Because AI agents operate on behalf of users, even low-frequency interactions can carry higher significance than traditional bot traffic. As autonomy increases, the cost of misclassification – treating agents as either benign humans or generic bots – will rise. Monitoring AI agent behavior now provides organizations with a critical window to understand emerging interaction patterns before they become normalized.
Implications for Digital Businesses
The emergence of AI agents introduces a new interaction layer between users and digital services. Platforms optimized for human navigation may increasingly be accessed by systems that interpret content, execute workflows, and make decisions autonomously. This has implications for analytics, security, and user experience alike.
Traditional traffic classification models, which rely heavily on static indicators or volume thresholds, may struggle to accurately contextualize AI agent behavior. Businesses that lack the ability to distinguish between human, bot, and agent-driven interactions risk losing visibility into how their digital properties are actually being used or misused, as agents become more capable.
Over time, as this interaction layer matures, it is reasonable to expect that the same dynamics seen with previous automation technologies will emerge: alongside legitimate use, agents may also be leveraged for fraudulent, abusive, or manipulative activities. The ability to observe, classify, and respond to agent behavior based on intent and behavior, alongside identity linkage, will therefore become increasingly important as agent adoption expands.
Early Guidance for Practitioners
At this stage, organizations should focus on identifying and understanding, not restricting, AI agent activity. The priority is establishing visibility into where agents appear, how they interact with key site surfaces, and how their behavior differs from existing automation.
Rather than relying solely on verification or static allowlists, practitioners should begin incorporating behavioral signals, such as navigation patterns, interaction depth, and workflow progression, into their monitoring frameworks. This approach allows legitimate experimentation to continue while creating a foundation for proportional controls as agent activity evolves.
Conclusion: What to Watch Next
The patterns observed in 2025 represent the early formation of a new class of web interaction. In the near term, AI agent activity is likely to remain episodic and uneven, shaped by platform capabilities, user trust, and environmental constraints.
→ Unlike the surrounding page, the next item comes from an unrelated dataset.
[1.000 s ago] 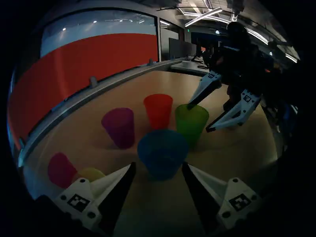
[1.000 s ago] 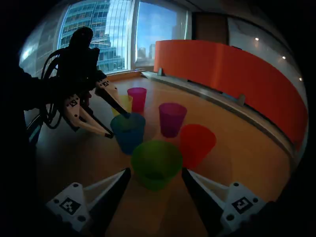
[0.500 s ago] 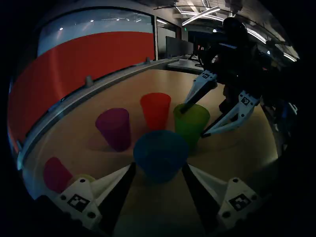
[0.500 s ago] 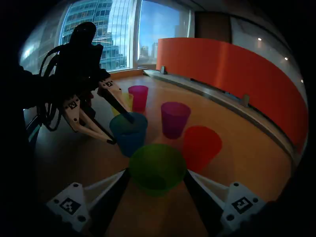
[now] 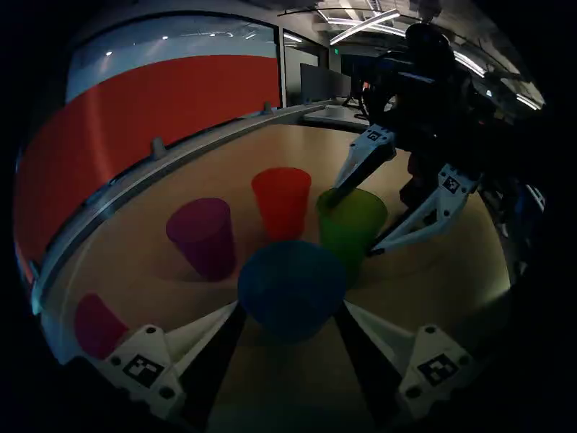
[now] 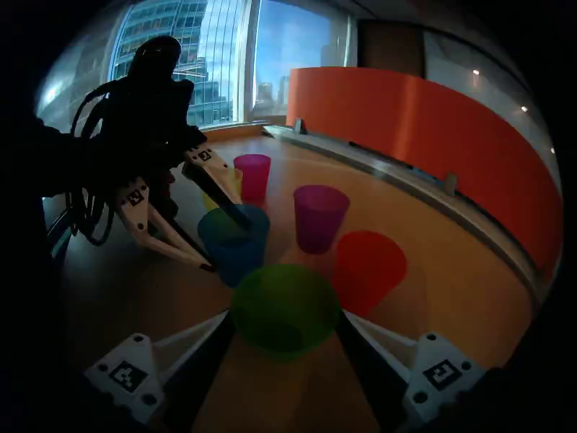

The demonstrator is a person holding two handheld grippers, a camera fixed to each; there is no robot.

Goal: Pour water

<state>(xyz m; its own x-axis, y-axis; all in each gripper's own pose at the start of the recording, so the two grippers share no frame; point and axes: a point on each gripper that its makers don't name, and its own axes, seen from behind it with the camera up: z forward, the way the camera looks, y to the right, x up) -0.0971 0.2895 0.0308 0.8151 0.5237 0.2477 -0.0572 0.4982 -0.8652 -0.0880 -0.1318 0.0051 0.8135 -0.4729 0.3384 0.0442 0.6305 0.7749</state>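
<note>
The left tongs (image 5: 288,309) are spread wide with the blue cup (image 5: 292,289) standing upright between their fingers, and the right tongs (image 6: 285,317) are spread in the same way around the green cup (image 6: 285,296). Neither pair can be seen pressing on its cup. The two cups stand just beside each other, so each pair of tongs faces the other across its own cup. That looks like the set-up for a pour: one cup to be lifted and tipped, the other steadied or left to receive. I cannot tell whether either cup holds water.

Just beyond the blue cup, seen from the left tongs, stand a red cup (image 5: 281,198) and a purple cup (image 5: 202,234), both upright and apart from each other. A pink cup (image 6: 252,173) stands farther off, past the left tongs in the right gripper view.

Everything rests on a pale wooden surface (image 6: 447,289). It ends at a low rail under a long orange partition (image 6: 447,123). Tall windows (image 6: 216,65) show city towers, and ceiling light strips (image 5: 360,25) run over a dim office.
</note>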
Over time, however, agents are expected to move further into decision-support and execution roles across digital environments.
Key signals to watch include increased consistency of high-intent actions, broader use of platform-native tools, and convergence between agent and human interaction patterns in sensitive workflows. Organizations that build behavioral visibility now will be best positioned to adapt as AI agents transition from experimentation to routine participation in the web ecosystem.